(Work request): Among the entries below, which lines run from the line with "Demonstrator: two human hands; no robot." through the line with "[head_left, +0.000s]"? Retype those, both ends included, exactly and without pictures.

-- Opening Marker --

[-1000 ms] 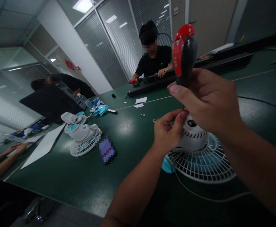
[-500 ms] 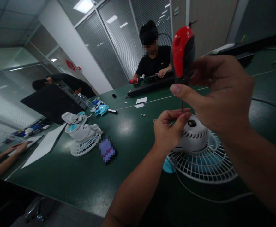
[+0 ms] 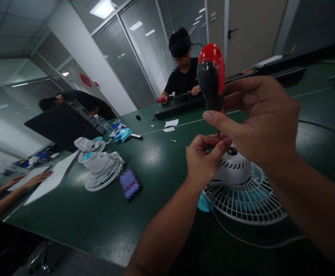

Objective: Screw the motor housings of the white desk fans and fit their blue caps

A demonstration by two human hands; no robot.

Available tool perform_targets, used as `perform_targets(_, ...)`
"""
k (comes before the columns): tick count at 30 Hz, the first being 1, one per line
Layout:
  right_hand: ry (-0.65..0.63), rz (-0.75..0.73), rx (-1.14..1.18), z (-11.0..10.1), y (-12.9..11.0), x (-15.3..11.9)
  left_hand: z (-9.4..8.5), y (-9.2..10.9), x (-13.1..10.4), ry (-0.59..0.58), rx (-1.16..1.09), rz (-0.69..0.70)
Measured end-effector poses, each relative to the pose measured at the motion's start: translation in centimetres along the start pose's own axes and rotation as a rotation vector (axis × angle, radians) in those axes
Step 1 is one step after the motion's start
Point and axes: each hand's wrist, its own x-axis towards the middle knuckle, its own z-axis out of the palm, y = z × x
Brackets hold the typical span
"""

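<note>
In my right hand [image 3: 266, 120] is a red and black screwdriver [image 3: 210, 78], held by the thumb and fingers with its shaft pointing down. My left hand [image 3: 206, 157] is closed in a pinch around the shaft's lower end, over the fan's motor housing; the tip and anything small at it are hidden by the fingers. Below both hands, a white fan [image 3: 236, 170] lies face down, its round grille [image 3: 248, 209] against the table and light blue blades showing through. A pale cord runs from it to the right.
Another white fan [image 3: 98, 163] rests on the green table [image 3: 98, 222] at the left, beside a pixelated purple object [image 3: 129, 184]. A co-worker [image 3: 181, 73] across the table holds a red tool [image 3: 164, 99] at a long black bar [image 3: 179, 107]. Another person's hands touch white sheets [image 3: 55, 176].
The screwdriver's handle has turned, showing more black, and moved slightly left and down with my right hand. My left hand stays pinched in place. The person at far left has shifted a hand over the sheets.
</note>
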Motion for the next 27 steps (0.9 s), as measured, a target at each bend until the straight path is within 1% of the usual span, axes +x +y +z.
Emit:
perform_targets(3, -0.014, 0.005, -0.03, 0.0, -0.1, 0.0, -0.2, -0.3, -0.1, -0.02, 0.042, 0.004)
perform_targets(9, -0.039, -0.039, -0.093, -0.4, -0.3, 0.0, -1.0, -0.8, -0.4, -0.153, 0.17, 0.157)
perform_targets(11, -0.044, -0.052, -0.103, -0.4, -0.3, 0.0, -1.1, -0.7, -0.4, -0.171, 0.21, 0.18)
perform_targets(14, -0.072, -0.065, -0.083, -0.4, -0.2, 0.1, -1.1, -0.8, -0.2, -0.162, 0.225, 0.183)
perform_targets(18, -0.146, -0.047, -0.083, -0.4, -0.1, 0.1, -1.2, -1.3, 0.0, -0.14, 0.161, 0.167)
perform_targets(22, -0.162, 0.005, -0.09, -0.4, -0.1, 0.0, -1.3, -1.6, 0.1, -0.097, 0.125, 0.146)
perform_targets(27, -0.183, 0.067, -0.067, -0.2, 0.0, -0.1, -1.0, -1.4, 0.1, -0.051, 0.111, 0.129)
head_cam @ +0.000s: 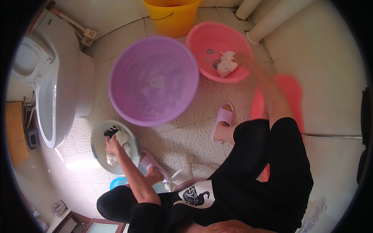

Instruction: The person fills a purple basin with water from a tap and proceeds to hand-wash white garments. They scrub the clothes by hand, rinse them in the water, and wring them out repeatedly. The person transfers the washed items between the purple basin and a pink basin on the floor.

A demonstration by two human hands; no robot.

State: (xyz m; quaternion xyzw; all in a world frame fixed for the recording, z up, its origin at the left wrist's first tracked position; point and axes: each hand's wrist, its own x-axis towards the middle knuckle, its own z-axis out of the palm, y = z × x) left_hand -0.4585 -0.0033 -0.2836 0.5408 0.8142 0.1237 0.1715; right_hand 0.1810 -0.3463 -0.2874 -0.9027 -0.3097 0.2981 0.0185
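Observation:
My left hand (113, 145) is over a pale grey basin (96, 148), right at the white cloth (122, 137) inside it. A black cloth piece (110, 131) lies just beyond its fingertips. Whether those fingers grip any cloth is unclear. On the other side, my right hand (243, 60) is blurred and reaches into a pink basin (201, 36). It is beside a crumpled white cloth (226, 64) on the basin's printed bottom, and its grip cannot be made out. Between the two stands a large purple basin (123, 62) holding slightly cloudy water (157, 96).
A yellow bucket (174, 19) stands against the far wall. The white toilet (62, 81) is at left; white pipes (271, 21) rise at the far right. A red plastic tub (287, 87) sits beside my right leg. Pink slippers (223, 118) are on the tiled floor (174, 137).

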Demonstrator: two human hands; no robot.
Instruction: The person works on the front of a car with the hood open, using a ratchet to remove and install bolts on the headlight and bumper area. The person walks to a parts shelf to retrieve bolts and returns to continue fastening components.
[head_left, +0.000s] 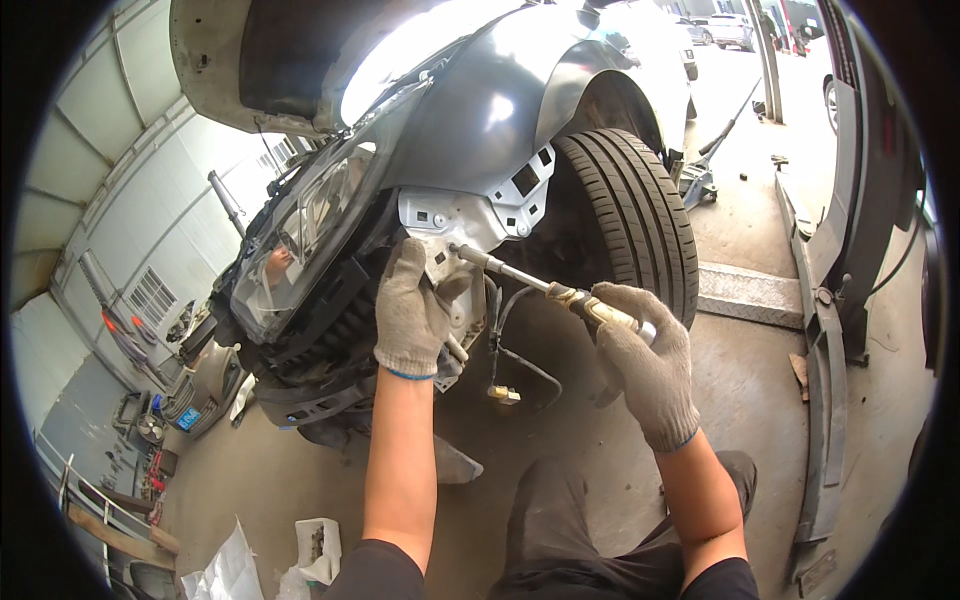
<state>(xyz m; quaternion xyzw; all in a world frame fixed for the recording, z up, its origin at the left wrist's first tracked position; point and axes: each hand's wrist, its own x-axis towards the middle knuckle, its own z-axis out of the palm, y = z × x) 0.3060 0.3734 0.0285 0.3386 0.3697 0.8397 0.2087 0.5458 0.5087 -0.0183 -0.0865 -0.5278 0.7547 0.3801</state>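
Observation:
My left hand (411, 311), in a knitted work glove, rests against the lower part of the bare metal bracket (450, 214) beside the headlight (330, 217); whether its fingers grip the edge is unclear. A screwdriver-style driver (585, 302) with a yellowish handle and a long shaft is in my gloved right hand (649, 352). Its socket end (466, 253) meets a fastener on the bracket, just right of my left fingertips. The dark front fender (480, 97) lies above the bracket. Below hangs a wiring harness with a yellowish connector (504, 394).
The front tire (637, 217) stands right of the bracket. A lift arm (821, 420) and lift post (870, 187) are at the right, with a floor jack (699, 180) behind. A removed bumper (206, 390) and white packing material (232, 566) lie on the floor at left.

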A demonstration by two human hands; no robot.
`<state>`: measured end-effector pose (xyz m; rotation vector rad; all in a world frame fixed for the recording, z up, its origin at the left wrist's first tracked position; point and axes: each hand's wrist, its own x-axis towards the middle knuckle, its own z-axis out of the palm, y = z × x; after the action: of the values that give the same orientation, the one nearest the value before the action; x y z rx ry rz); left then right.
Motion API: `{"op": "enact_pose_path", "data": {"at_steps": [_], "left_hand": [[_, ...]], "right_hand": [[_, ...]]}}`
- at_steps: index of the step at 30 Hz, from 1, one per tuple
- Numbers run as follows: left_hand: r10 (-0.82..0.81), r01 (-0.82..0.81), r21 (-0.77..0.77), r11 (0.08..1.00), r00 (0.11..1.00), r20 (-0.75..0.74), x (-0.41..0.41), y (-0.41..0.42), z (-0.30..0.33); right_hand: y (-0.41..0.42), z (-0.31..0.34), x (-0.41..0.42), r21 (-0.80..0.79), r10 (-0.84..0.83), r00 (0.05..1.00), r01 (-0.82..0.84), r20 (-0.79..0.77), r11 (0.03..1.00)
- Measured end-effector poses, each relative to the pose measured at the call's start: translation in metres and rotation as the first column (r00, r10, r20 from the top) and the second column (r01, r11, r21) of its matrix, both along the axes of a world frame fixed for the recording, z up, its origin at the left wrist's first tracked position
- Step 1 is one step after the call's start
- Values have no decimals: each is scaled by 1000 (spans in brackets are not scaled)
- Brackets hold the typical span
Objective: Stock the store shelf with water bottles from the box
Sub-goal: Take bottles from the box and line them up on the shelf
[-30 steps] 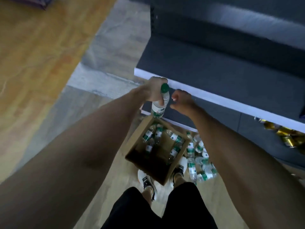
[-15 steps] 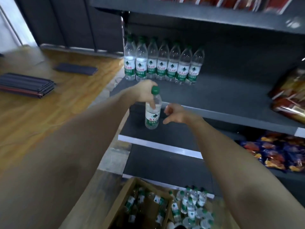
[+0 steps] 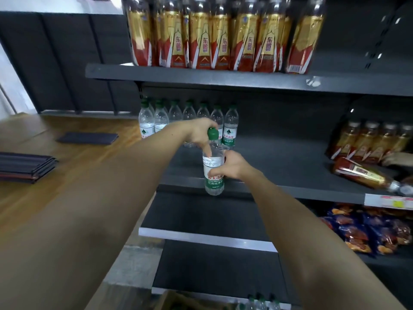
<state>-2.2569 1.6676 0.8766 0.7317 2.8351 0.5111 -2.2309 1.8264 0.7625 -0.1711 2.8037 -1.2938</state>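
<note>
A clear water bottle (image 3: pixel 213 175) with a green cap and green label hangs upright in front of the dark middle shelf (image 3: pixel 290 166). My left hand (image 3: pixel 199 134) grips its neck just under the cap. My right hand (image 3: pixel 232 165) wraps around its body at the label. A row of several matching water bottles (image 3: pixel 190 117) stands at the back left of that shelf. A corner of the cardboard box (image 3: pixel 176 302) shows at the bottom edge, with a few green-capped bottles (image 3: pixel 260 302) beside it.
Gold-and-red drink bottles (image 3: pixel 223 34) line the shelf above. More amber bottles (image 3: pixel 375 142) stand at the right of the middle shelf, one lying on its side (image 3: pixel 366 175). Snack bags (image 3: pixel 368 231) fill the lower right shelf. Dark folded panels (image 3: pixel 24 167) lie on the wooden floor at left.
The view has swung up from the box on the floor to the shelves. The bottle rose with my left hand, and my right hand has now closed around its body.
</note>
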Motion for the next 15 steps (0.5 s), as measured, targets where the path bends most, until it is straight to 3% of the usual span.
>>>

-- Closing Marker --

(Response to the task):
Demonstrator: two human hands; no robot.
Instruction: The person works on the front of a car with the hood open, using a ratchet to remove and install bolts on the headlight and bumper area. The person walks to a parts shelf to retrieve bolts and returns to continue fastening components.
[head_left, +0.000s] 

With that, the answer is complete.